[Aim of the task] Write out again, exactly, the lines below starting at the one with "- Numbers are" and ending at the one with "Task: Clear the".

[Stored items from a collection]

▽

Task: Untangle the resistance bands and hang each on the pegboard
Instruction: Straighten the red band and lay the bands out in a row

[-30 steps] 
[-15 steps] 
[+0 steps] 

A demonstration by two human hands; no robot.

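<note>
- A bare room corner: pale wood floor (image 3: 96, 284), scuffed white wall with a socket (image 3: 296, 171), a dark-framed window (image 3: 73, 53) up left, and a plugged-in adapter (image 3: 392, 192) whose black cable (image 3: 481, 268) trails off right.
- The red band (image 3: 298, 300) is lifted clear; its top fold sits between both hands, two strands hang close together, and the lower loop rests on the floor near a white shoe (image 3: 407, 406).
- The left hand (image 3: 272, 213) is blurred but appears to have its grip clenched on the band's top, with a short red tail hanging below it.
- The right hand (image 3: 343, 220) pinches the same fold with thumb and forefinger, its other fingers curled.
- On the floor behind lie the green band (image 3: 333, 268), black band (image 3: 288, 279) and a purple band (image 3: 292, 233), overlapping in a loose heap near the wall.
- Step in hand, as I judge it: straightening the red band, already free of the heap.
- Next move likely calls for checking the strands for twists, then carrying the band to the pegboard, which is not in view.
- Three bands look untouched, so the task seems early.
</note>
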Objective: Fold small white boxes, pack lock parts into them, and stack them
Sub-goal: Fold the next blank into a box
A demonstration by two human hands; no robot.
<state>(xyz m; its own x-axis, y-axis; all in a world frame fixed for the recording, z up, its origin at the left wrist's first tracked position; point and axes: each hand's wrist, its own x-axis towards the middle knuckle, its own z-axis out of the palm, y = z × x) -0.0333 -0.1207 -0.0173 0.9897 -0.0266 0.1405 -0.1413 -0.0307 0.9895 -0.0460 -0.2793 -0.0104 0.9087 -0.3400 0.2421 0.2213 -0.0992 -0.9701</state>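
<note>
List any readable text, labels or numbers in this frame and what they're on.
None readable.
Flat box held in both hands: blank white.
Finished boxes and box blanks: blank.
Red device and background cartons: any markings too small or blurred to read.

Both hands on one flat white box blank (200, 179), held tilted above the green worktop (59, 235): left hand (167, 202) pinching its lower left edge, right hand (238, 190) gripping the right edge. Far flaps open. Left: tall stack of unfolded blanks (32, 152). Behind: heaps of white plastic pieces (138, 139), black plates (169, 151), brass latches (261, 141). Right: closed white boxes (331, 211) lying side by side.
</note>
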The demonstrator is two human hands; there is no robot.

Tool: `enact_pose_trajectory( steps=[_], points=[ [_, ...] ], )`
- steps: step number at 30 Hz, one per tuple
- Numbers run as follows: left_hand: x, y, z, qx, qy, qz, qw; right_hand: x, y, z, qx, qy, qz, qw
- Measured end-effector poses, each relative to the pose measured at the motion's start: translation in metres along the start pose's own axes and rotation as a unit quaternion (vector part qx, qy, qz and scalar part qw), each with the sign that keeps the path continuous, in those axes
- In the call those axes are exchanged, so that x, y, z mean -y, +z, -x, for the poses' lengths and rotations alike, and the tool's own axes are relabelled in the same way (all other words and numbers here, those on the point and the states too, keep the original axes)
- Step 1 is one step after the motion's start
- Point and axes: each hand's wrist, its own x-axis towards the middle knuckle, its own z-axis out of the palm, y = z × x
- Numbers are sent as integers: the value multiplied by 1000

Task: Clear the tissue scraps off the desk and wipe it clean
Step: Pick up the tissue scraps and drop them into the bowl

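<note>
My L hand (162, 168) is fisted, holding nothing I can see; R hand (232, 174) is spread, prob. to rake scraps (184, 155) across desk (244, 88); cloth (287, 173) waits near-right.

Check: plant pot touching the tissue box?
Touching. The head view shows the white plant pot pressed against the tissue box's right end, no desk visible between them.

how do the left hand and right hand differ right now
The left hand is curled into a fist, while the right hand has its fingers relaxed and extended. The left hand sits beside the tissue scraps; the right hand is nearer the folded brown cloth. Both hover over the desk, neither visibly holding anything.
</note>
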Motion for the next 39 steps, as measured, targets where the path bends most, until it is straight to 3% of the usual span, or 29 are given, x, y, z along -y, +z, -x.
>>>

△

[Response for this exercise]
- Numbers are sent as integers: the value multiplied by 1000

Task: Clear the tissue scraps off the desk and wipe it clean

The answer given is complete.